Data listing below:
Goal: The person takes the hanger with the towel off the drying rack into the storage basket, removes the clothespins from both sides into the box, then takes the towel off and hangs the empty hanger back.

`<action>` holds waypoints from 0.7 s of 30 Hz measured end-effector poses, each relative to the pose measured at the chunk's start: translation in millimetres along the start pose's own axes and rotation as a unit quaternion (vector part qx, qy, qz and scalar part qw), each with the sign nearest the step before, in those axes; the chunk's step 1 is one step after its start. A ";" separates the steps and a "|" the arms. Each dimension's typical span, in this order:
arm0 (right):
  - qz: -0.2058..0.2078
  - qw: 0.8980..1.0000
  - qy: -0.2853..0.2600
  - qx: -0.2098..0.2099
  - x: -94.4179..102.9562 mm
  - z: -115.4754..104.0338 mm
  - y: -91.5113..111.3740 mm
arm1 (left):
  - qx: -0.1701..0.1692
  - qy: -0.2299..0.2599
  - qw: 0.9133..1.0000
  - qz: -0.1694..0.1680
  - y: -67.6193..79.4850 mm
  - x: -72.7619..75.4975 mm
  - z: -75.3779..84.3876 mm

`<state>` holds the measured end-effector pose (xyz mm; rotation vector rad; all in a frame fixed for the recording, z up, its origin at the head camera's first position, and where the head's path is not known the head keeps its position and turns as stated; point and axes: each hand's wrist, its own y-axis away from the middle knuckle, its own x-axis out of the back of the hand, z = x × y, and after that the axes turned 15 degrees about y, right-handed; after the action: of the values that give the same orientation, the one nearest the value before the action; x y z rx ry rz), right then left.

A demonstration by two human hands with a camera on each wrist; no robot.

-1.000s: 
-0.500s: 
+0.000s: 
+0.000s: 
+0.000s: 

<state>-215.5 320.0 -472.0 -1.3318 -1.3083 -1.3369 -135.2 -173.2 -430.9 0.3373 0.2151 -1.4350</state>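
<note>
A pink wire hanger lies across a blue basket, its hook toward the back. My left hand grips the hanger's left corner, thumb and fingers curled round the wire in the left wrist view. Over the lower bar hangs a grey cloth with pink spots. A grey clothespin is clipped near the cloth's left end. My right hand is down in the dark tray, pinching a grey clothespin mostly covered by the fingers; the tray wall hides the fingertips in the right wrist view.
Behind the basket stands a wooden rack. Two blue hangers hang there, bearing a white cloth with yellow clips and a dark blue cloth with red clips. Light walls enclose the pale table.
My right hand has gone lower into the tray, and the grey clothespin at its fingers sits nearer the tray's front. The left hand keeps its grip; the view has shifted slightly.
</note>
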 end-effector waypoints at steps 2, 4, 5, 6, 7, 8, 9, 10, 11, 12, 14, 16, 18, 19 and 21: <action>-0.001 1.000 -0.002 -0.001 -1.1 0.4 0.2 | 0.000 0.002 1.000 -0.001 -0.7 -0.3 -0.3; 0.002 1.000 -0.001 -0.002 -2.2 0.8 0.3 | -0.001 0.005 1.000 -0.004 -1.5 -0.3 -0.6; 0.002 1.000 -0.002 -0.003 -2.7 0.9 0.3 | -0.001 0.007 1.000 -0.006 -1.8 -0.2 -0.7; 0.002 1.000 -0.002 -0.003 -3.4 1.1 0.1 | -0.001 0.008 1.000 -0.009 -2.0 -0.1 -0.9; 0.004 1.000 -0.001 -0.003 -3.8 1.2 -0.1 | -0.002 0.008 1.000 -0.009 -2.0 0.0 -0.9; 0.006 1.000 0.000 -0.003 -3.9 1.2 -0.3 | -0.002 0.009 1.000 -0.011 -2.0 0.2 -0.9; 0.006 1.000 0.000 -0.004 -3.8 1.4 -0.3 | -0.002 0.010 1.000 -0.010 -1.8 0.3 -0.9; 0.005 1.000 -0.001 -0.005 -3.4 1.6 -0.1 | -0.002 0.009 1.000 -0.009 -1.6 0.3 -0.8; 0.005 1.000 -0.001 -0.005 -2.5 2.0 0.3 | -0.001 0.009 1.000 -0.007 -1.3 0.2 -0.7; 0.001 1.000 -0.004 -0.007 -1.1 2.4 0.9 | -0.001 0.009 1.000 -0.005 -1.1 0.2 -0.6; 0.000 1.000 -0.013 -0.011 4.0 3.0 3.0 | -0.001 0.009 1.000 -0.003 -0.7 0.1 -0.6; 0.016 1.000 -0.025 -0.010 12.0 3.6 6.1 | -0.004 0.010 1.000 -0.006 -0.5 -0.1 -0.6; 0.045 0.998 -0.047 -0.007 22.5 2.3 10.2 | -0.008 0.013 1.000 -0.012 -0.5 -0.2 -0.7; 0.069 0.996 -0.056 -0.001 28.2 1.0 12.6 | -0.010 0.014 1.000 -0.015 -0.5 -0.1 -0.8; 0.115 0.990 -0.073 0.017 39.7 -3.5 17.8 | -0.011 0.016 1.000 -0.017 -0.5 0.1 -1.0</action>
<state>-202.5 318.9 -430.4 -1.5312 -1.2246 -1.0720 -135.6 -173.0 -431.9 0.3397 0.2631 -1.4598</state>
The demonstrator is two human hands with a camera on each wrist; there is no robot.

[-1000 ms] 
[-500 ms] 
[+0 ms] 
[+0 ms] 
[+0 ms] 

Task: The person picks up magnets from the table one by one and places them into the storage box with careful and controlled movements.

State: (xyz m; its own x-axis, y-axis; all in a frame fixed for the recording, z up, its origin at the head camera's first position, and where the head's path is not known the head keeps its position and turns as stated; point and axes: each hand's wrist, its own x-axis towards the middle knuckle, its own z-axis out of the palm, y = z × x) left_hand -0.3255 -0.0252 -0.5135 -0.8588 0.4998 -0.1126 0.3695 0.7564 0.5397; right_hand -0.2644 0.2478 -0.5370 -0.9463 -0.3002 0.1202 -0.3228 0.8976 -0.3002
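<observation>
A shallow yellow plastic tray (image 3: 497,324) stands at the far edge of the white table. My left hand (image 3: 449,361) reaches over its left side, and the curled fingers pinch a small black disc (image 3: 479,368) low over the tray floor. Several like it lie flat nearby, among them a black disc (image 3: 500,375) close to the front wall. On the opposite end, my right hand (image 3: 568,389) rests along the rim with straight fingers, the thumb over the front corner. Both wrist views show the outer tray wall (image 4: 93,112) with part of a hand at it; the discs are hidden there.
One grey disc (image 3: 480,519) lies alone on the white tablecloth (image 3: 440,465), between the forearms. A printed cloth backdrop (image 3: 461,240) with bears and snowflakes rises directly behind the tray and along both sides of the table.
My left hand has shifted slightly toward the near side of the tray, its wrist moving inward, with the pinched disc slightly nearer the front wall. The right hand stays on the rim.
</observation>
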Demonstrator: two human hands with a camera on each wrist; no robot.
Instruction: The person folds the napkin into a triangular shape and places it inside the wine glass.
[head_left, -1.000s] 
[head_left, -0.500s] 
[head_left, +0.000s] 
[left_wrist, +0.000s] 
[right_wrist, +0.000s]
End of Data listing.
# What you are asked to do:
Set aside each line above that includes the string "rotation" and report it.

# Answer box:
`<action>` holds waypoints from 0.7 s of 30 Hz measured end-effector poses, each relative to the pose measured at the chunk's start: translation in millimetres along the start pose's own axes and rotation as a unit quaternion (vector part qx, qy, qz and scalar part qw), each with the sign nearest the step before, in those axes; the chunk's step 1 is one step after its start. A ";" separates the steps and a "|" the arms. Each dimension's typical span, in this order:
`<state>` holds the measured end-effector pose (xyz mm; rotation vector rad; all in a frame fixed for the recording, z up, its origin at the head camera's first position, and where the head's path is not known the head keeps its position and turns as stated; point and axes: each hand's wrist, its own y-axis away from the middle knuckle, its own x-axis out of the back of the hand, z = x × y, and after that the axes turned 15 degrees about y, right-handed; after the action: of the values that give the same orientation, the one nearest the value before the action; x y z rx ry rz), right then left.

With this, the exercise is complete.